During all of 1987 in the United States, there were only three incidents of an anti-Israel nature out of a total of 1,018 reported in the ADL audit, Foxman said. In 1986, only eight out of 906 anti-Jewish episodes were politically oriented.

According to Foxman, the 88 incidents occurred in 18 states, the District of Columbia and Puerto Rico.

The state with the highest number was California, where 25 such incidents were reported. Illinois was second with 9, followed by Florida with 8, Minnesota with 7 and Massachusetts and Pennsylvania with 6 each.

Overall, the 443 anti-Semitic incidents reported during the first four-and-a-half months of 1988 showed an increase of 16 percent compared to the same period in 1987.


The increase for 1988 reflects the trend the ADL found last year, when statistics gathered by the league’s 31 regional offices, law enforcement officials and other sources showed a significant increase in total anti-Semitic incidents after a five-year downward trend.

“It is unclear whether they reflect an emerging new problem of anti-Semitism with political overtones, or if they simply are a departure in the behavior of those who would commit anti-Semitic acts — using a new vehicle to spread their messages of hate,” Foxman said.

Among the incidents reported in 1988 involving anti-Israel threats or statements were the following:

In Skokie and Springfield, Ill., La Jolla, Calif., and Mercer, Wash., bomb threats were received by synagogues.

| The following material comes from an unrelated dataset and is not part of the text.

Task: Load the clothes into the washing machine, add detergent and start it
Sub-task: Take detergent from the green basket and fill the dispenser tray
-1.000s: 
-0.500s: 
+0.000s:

In Seattle, San Francisco, Atlanta, Minneapolis and Philadelphia, phone threats and other forms of harassment took place.

In Fullerton, Calif., a synagogue was the target of arson.

In Palm Beach County, Fla., four synagogues were vandalized.

Particularly disturbing, the report said, were accounts of Israel-related anti-Semitic incidents on college campuses, where Hillel centers as well as individual Jewish students and faculty members were targeted in six separate cases across the country.